たしかにそうですが、これは言うのは簡単で、行なうのはむずかしいことです。生徒が自分で勉強するという状況はなかなかつくれません。授業中に「自律学習(autonomous learner)」ということを言いました。また、「動機づけ(motivation)」の重要性をだれかが指摘しました。つまり、「学ぶ」ということは、

目的があって、動機づけがあって、自分で学べる状況にあれば、学びは発生する

と言えるかもしれません。

しかし、
人はなぜ学ぶのでしょうか?
学ぶ目的はどうやったら形成されるのでしょうか?
人は自分で学ぶものでしょうか?

英語教育に話を戻しましょう。

英語はおもしろいですか?
どうして英語を学ぶようになったのでしょうか?
最初から自分で学べたでしょうか?

やはり、教師(学校、塾、親、大人の人など)が大きな要因です。たとえば、多くの人が最初に英語を教えてくれた人のおかげで興味を持つようになったと言っています。

また、多くの文献が、入門期の重要性を指摘しています。

入門期の英語指導は、けっこうたいへんです。ていねいな指導が大切で、指導案は欠かせないし、授業の目的を明確にして、教材を用意して、指導項目を丹念に調査しておく必要があります。いわゆる教材研究です。
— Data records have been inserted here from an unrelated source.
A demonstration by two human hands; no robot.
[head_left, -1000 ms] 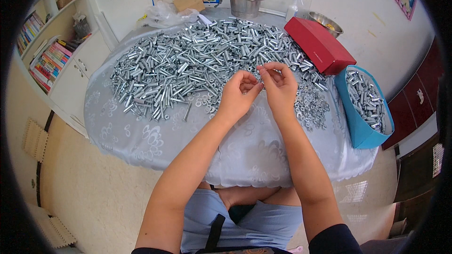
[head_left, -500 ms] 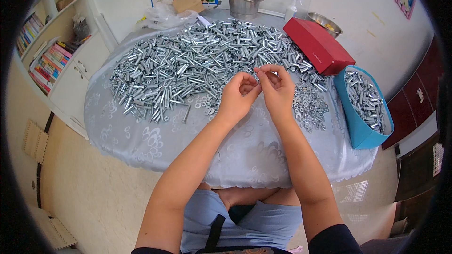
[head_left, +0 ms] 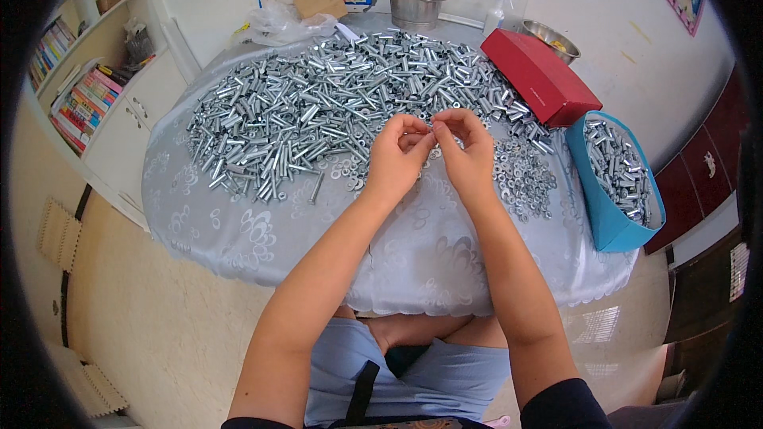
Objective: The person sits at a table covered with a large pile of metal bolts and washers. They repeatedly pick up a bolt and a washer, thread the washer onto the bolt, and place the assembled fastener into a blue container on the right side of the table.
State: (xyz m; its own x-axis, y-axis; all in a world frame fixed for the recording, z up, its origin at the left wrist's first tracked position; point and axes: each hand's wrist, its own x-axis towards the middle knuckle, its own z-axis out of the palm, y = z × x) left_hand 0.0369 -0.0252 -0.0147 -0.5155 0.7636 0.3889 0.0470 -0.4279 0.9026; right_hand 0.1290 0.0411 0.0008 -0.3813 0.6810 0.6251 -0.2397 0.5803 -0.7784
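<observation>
My left hand and my right hand meet over the near edge of a wide heap of silvery bolts and tube-like metal pieces. Both have thumb and fingers pinched together, tip to tip. Whatever sits between the fingertips is too small and too hidden to name. Loose washers lie spread beside my right hand, and more washers lie to the left of my left wrist. One single bolt rests apart at the heap's front edge.
A grey patterned cloth covers the table. To the right stands a blue fabric bin full of metal pieces, beside a red box. Along the back are a steel pot, a spray bottle, a steel bowl and a plastic bag.
My hands stay together at nearly the same spot, with a slight shift of the fingers. The whole view has moved a little.
</observation>
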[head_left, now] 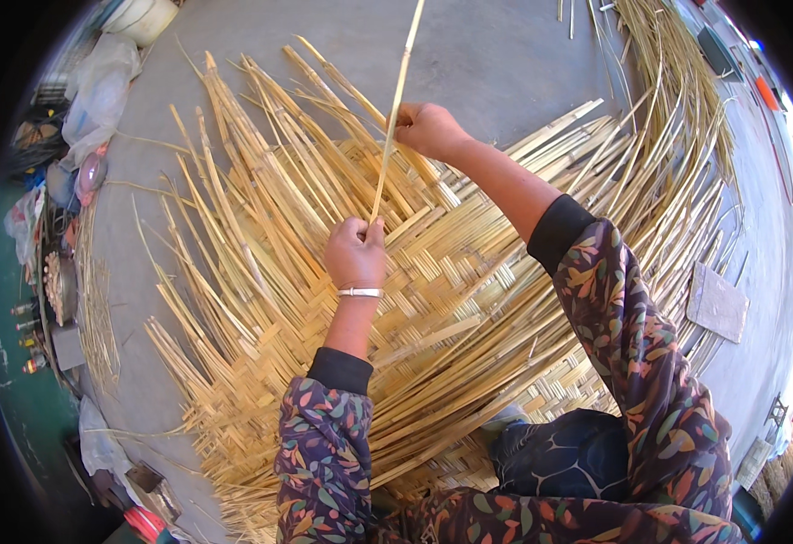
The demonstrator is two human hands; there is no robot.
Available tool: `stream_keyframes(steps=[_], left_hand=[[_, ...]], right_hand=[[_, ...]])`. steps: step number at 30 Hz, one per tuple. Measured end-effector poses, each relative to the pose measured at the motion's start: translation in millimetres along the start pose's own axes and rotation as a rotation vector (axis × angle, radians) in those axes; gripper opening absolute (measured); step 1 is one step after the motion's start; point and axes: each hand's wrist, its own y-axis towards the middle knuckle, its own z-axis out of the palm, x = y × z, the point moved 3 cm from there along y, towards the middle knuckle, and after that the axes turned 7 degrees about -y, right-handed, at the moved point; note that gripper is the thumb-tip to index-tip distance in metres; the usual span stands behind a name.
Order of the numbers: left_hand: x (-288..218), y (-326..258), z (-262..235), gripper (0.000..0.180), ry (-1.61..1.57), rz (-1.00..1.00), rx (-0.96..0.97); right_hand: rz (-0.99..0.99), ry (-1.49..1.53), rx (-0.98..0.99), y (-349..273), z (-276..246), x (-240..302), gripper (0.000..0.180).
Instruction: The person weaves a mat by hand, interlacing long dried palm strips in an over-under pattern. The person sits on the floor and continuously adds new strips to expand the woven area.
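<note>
Between my hands a long, pale reed strip (399,86) stands up at a slant, its upper end running out of the top of the picture. My left hand (357,257) pinches its lower end above the weave. Higher up and to the right, my right hand (428,131) is closed at the same strip, its fingertips partly hidden. Under both hands spreads a half-woven reed mat (424,281) with a diagonal pattern. Loose strip ends (233,136) fan out from its far and left sides. Many more loose strips (505,363) lie across the mat on the near right.
A large bundle of thin reeds (668,82) lies on the grey floor (261,27) at the far right. A flat square slab (717,303) rests at the right. Along the left are plastic bags (102,86), a white bucket (141,18) and assorted clutter. My knee (564,453) is on the mat's near side.
</note>
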Motion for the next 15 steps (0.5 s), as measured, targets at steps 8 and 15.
stream_keyframes(steps=[8, 15], left_hand=[[11.2, 0.7, -0.7, 0.031, -0.098, -0.112, -0.053], [10.4, -3.5, -6.8, 0.031, -0.231, -0.213, -0.011]], right_hand=[[-0.09, -0.44, 0.066, 25.0, 9.5, 36.0, 0.034], [0.113, -0.598, 0.253, 46.8, 21.7, 31.9, 0.043]])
教材研究は、教師にとってたいへんですが、最も教師が勉強するときです。あれもこれもと自分の知識のあいまいなところを突き詰めておく必要があります。それでも、分からないことがあります。

Native speakerならば分かるかというと、そんなことはありません。日本語を母語とする人が、「は」と「が」の区別をうまく説明できないのと同じです。英語で言えば、冠詞の使い方は多くの人にとってむずかしいことです。これは、Native speakerもうまく説明できる人はあまりいません。

教材研究の基本は、教科書を理解しておくことです。教科書教材が分からなければ「教える」ことはうまくできないし、ましてや「学び合い」も演出できません。

ということで、次回は、教科書を題材にみなさんで考えてみましょう。

基本的な質問は、

教科書の何をどう教えるのか?そのためにはどのような教材研究をして、どのような指導案を組み立てて、どのように実際に指導し、どう評価し、次の授業に生かすのか?

というようなことです。

また、多くの疑問を持ち、みなさんで考え、解決しましょう。